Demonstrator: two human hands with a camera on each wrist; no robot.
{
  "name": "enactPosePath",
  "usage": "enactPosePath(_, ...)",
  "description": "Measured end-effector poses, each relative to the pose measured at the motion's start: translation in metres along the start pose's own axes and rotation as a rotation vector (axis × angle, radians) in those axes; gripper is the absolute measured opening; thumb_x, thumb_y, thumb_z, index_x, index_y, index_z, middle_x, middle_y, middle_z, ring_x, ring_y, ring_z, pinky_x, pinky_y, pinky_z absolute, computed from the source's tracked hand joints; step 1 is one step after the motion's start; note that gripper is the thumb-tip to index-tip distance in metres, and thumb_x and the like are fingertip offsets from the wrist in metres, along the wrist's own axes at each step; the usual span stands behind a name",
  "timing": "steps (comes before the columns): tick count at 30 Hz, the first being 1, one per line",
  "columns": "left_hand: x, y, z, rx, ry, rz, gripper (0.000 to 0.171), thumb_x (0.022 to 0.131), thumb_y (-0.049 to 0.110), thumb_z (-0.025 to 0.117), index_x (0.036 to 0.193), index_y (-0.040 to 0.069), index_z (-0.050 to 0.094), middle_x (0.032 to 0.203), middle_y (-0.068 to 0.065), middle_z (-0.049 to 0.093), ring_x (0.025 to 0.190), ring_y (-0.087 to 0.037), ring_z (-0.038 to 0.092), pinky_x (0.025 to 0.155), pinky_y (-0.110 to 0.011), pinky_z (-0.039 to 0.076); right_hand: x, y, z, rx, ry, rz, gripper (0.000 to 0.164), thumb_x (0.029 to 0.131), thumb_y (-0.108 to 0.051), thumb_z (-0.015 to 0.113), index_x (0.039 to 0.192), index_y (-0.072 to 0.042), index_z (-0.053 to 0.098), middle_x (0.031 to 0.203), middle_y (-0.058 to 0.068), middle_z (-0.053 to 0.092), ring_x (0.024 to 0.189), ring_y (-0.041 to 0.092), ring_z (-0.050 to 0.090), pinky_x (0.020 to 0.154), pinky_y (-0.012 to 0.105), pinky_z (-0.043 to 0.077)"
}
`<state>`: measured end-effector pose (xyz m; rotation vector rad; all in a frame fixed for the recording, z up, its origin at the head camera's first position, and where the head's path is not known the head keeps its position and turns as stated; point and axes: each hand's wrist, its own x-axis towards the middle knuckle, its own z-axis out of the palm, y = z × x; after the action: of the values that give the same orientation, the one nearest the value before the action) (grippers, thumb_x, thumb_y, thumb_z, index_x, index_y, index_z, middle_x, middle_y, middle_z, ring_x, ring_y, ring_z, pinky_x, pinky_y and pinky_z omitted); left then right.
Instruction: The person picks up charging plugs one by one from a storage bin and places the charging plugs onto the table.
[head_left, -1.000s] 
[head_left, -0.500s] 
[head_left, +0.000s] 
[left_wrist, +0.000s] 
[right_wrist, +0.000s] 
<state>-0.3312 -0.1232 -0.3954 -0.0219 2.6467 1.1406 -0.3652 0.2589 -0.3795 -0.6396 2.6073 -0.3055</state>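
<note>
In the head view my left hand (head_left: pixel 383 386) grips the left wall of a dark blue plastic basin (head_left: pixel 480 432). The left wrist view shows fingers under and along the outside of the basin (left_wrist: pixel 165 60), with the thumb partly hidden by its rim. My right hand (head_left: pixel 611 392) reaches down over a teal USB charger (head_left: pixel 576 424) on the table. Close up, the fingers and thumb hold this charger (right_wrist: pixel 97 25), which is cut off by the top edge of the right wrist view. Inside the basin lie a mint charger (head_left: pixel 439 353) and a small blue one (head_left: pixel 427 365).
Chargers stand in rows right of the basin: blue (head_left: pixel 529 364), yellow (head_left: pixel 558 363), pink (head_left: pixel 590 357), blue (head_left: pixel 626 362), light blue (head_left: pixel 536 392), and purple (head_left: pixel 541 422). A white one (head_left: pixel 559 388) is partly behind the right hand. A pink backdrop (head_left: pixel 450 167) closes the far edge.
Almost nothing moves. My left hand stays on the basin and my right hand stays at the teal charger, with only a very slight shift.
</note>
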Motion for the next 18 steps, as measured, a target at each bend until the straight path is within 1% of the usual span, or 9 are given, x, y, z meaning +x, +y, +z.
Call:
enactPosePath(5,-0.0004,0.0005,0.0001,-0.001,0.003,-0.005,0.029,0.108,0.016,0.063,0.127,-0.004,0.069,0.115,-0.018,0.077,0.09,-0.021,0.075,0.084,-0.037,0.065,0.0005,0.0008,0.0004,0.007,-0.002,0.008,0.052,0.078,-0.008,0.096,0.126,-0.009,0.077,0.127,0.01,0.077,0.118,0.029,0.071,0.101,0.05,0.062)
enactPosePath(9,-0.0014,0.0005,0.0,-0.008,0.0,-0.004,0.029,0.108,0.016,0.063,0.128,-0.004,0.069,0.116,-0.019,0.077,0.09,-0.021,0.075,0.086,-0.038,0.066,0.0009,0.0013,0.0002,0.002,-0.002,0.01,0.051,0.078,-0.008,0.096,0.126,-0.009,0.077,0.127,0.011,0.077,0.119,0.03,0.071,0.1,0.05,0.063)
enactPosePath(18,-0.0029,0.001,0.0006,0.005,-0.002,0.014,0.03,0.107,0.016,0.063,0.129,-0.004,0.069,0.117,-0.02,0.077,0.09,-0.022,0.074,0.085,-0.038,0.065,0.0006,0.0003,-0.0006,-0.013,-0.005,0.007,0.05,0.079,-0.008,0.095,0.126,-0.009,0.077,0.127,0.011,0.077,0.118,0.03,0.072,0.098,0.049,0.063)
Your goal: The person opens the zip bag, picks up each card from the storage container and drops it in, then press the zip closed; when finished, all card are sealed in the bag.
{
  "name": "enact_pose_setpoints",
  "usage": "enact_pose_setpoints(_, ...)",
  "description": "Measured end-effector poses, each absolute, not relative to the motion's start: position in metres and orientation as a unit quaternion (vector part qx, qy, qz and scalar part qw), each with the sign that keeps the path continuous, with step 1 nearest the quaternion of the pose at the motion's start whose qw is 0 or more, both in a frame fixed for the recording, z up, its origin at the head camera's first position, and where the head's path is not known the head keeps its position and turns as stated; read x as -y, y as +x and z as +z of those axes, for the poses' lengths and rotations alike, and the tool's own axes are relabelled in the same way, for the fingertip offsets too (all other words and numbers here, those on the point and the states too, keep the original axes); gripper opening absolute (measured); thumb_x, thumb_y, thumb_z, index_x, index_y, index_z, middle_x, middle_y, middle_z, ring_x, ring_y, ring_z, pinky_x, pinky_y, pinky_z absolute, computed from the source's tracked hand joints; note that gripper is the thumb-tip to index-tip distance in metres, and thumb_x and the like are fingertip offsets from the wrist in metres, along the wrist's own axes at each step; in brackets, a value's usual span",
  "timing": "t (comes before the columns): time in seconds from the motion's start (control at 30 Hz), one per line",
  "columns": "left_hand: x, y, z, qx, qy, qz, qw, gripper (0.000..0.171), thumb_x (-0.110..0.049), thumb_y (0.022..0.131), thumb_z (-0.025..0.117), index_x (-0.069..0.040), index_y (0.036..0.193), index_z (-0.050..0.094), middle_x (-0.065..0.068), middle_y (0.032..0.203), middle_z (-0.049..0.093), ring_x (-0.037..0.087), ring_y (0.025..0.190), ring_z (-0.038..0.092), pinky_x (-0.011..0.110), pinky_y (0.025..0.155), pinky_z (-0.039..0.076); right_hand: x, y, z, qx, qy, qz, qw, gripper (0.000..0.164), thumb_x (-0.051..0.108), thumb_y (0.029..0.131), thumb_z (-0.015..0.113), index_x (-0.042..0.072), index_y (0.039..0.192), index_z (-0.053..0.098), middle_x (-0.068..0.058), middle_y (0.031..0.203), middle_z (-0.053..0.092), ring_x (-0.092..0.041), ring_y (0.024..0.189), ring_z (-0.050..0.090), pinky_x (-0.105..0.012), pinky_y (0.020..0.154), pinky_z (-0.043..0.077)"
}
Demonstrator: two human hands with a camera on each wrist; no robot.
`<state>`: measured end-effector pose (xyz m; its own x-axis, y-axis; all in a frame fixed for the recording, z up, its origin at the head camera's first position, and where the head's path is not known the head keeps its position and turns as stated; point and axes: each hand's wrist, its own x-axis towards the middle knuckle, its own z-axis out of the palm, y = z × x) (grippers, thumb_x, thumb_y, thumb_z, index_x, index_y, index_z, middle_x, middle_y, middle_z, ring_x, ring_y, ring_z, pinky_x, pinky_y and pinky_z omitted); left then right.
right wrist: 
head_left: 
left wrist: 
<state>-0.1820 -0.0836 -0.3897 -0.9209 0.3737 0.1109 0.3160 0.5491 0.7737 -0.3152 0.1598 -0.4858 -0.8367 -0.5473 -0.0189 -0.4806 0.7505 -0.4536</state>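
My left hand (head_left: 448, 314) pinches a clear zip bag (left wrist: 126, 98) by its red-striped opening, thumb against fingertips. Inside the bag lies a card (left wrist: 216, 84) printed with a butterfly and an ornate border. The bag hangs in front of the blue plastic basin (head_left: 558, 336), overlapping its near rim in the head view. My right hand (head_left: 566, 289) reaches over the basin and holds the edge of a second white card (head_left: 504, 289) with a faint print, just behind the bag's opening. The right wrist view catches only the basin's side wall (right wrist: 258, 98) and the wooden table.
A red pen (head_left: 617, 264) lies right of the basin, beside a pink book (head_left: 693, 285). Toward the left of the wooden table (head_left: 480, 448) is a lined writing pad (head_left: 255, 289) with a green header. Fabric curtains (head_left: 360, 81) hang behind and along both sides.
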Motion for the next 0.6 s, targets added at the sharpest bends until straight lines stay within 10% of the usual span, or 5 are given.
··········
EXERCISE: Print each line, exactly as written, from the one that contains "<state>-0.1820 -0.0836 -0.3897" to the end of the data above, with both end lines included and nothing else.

EXERCISE SOLUTION:
<state>-0.1820 -0.0836 -0.3897 -0.9209 0.3737 0.1109 0.3160 0.5491 0.7737 -0.3152 0.1598 -0.4858 -0.8367 -0.5473 -0.0189 -0.4806 0.7505 -0.4536</state>
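My left hand (head_left: 448, 314) pinches a clear zip bag (left wrist: 126, 98) by its red-striped opening, thumb against fingertips. Inside the bag lies a card (left wrist: 216, 84) printed with a butterfly and an ornate border. The bag hangs in front of the blue plastic basin (head_left: 558, 336), overlapping its near rim in the head view. My right hand (head_left: 566, 289) reaches over the basin and holds the edge of a second white card (head_left: 504, 289) with a faint print, just behind the bag's opening. The right wrist view catches only the basin's side wall (right wrist: 258, 98) and the wooden table.
A red pen (head_left: 617, 264) lies right of the basin, beside a pink book (head_left: 693, 285). Toward the left of the wooden table (head_left: 480, 448) is a lined writing pad (head_left: 255, 289) with a green header. Fabric curtains (head_left: 360, 81) hang behind and along both sides.
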Motion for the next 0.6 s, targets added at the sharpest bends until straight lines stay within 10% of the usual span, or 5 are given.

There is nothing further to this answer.